Its common for our society to over complicate things e.g. there some popular philosophy stating "we humans are so complex being no one can fully understand themselves even if they spend like time trying" etc. really this is wrong thinking pattern that although sounds very wise and make us feel special does no practical good.
The way i understand many things and solve many tasks is by peeling all this unnecessary layers of complexities until i see the very basic picture, and then its obvious what the problem is, i believe with humans its no different.
Also another problem is lies we tell to ourselves, i've been telling myself that i don't need no one, i am good by myself, i am different than others.
Well now i see all this way excuses i come up to deal with pain of rejection, but everyone should come to this on their own, me telling others just makes them angry because its goes against what they believe...
Another thing is that you need to listen to your body (subconsciousness and feelings) then you know what it wants and can get it.

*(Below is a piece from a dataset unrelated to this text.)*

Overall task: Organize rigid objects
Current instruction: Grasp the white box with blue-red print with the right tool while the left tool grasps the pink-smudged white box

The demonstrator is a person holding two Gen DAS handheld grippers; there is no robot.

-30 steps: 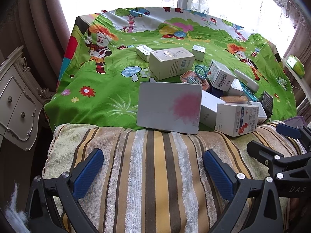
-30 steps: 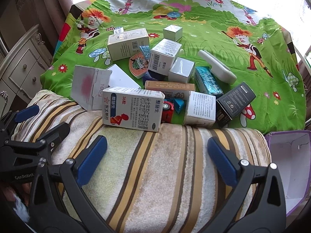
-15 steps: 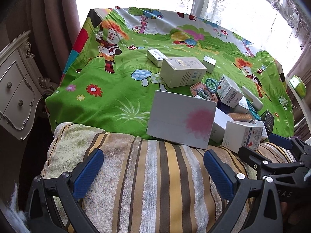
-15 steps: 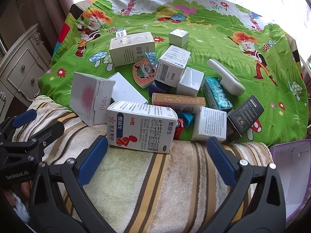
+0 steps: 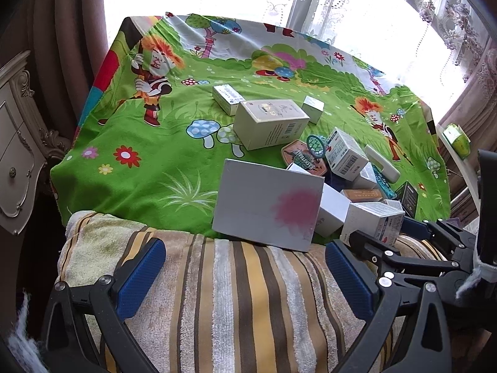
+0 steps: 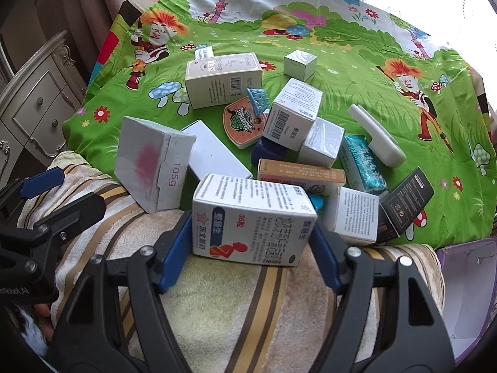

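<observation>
1. Blue pads of the right gripper [image 6: 250, 248] now flank the white medicine carton [image 6: 251, 222] with the orange figure; the jaws have just been closing from full spread, and the pads sit against its two short ends, so it looks pinched.
2. Judgement: first pick under way, sorting barely begun.
3. Carton lies at the near edge of the pile, half on the striped towel [image 6: 248, 310], half on the green cartoon cloth [image 6: 341, 46].
4. Left gripper [image 5: 245, 273] hovers spread over the towel, nothing between its pads.
5. Close neighbours: pink-blotched white box [image 6: 149, 164] on the left, small white box [image 6: 354, 214] on the right. Open purple box [image 6: 466, 279] at the right edge; far cloth bare.
</observation>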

I also ignored my inner voice for a long time its part of living in our society you have to fit in no matter what and we sacrifice a lot of our personality to be accepted.
Well i did all that and never got anywhere just messed myself up.
What i really want is simple something i wanted in 1st grade or pre-school, to have friends. its trough to explain without making this too long. At least this is what my body tells me, once i get that i will see if theres anything else, but i clearly see this is the task at hand right now.
It could be not goal of my life (but it certainly bothers me the most right now) just a consequence of sensory deprivation that been dragging for years because i have no clue how to connect with people in any way other than "professional relationship".